The word "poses" marks the lines you need; copy each of them from the data.

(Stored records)
§ §

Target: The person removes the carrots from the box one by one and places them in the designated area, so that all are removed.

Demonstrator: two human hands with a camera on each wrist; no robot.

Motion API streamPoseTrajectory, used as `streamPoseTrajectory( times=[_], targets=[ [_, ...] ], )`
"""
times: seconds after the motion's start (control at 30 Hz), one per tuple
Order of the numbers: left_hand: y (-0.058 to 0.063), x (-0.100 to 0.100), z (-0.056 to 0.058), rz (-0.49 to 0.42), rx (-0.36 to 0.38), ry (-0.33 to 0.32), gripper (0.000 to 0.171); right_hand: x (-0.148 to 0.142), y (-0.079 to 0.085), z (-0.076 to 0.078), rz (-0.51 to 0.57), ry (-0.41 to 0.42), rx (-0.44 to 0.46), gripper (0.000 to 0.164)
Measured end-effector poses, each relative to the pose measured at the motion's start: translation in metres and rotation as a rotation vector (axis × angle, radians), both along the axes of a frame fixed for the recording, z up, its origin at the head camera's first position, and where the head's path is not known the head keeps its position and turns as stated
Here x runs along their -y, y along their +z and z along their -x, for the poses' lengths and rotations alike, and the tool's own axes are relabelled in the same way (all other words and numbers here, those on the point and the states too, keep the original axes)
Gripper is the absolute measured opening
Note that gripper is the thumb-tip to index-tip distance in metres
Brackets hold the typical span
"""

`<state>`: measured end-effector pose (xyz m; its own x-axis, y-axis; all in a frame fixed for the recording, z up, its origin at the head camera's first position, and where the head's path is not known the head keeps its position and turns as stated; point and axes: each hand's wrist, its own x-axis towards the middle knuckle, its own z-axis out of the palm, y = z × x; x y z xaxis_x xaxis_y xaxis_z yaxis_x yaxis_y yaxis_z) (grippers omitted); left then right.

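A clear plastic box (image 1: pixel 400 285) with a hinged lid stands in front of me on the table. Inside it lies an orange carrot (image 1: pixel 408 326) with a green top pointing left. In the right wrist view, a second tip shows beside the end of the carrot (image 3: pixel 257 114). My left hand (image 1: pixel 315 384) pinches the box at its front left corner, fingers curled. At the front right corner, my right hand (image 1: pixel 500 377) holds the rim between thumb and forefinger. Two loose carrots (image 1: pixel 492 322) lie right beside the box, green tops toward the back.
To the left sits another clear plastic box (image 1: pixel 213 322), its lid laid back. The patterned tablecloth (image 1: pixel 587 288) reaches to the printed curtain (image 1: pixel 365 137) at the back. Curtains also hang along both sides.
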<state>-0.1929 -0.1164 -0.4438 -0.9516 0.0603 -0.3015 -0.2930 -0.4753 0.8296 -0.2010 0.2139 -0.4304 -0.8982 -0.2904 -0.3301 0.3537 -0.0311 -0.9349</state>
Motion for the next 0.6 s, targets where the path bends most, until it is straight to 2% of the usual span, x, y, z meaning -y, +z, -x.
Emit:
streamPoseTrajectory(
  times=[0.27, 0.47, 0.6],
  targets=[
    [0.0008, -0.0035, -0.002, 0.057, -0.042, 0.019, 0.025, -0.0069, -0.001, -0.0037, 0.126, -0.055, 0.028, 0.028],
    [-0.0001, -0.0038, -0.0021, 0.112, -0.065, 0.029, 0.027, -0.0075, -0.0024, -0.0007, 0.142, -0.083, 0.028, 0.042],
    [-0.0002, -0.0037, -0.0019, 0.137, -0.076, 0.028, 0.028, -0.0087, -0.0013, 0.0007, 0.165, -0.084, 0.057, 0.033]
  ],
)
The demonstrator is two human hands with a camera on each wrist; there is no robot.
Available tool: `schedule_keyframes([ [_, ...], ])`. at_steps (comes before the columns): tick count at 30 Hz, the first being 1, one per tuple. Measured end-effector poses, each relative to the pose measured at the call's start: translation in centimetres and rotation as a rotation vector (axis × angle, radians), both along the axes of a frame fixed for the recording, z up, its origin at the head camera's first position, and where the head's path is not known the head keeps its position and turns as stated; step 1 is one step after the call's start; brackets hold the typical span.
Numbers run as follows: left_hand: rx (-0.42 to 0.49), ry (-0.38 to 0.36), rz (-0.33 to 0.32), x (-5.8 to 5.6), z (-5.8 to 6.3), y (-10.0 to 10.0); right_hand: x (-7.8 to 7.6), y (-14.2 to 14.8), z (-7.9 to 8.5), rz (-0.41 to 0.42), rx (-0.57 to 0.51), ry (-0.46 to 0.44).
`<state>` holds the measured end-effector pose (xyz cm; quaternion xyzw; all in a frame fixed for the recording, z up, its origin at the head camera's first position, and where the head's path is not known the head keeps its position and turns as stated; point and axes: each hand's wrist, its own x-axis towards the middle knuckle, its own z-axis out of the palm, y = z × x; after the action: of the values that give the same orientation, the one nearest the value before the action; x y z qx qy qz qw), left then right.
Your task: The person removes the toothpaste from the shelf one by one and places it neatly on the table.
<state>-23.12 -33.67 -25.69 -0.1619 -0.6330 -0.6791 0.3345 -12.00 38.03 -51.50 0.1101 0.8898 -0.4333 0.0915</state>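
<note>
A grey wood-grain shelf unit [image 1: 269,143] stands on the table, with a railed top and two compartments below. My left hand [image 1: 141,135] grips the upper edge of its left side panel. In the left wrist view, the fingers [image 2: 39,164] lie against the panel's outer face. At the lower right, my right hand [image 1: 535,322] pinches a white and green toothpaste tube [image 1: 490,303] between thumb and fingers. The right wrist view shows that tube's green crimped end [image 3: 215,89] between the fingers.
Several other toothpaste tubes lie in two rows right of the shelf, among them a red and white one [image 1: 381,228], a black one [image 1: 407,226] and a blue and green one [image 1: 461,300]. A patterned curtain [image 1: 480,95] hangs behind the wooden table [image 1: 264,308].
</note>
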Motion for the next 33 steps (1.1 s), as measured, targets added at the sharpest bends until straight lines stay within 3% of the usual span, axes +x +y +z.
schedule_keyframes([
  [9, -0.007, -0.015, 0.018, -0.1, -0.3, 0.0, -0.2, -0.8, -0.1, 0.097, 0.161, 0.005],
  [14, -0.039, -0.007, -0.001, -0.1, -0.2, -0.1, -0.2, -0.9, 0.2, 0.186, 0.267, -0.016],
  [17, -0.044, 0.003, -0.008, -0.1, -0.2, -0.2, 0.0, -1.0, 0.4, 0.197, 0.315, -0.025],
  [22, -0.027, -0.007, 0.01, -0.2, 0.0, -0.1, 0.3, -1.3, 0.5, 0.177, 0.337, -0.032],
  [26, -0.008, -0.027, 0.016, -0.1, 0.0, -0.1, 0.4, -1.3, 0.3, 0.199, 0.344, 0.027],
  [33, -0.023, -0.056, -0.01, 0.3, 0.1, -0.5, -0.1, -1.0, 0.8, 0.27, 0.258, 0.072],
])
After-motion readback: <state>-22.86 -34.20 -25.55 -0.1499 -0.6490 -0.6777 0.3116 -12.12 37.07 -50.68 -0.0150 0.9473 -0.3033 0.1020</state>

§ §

▶ EXPECTED ANSWER:
Measured end-effector poses, each relative to the pose measured at the motion's start: translation in metres and rotation as a rotation vector (axis × angle, radians), both along the axes of a frame fixed for the recording, z up, its origin at the head camera's first position, and where the head's path is not known the head keeps its position and turns as stated
Here x runs along their -y, y along their +z and z along their -x, for the poses' lengths and rotations alike, and the tool's own axes are relabelled in the same way (all other words and numbers here, those on the point and the states too, keep the original axes)
Available tool: `schedule_keyframes([ [_, ...], ])`. at_steps (comes before the columns): tick count at 30 Hz, the first being 1, one per tuple. Measured end-effector poses, each relative to the pose measured at the call's start: translation in centimetres and rotation as a rotation vector (axis × angle, radians), both along the axes of a frame fixed for the recording, z up, its origin at the head camera's first position, and where the head's path is not known the head keeps its position and turns as stated; step 1 is one step after the call's start; brackets hold the typical span.

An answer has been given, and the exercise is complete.